> **What you should do**
In the listing beneath this line, copy exactly the lines starting with the one containing "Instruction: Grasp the" and going on through the one containing "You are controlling".

> **Data segment**
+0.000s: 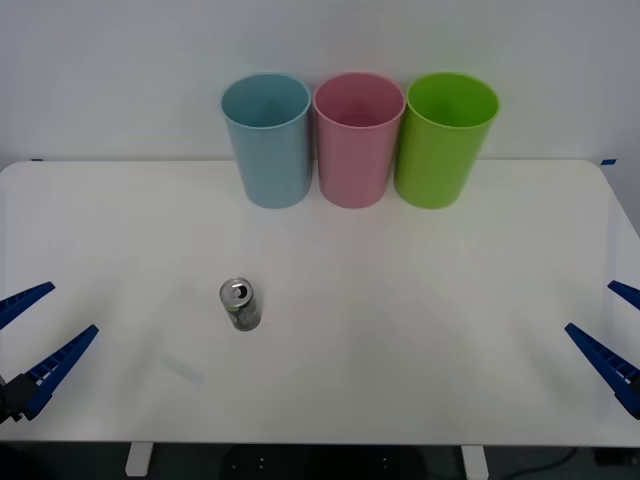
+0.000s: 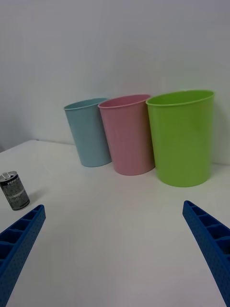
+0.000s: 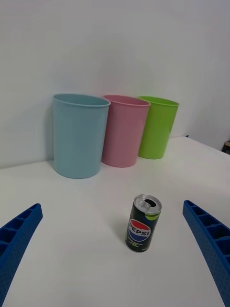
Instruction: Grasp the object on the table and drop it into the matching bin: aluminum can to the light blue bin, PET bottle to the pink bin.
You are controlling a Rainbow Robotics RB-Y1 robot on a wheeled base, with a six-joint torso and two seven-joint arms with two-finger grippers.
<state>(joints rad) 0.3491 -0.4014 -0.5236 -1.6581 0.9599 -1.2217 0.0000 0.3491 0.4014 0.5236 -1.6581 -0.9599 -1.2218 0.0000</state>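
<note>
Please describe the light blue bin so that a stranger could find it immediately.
On the white table, three tall round bins stand in a row against the back wall. The light blue bin is at the robot's left end, touching the pink bin; it alone is pale blue.

The left gripper (image 1: 30,345) sits low at the robot's left, its two blue ribbed fingers (image 3: 17,240) spread wide apart and pointing forward and inward, with nothing between them. The right gripper (image 1: 615,335) mirrors it at the robot's right, its blue ribbed fingers (image 2: 211,244) likewise parted wide and holding nothing. In each wrist view that arm's own two fingers show at the two lower corners, angled toward one another, and both wrists are held roughly level.
</note>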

> **Output for this task**
Instruction: Grasp the object on the table and drop it into the matching bin: aluminum can to the light blue bin, PET bottle to the pink bin.
You are controlling a Rainbow Robotics RB-Y1 robot on a wheeled base, with a six-joint torso and two seven-joint arms with two-finger grippers.

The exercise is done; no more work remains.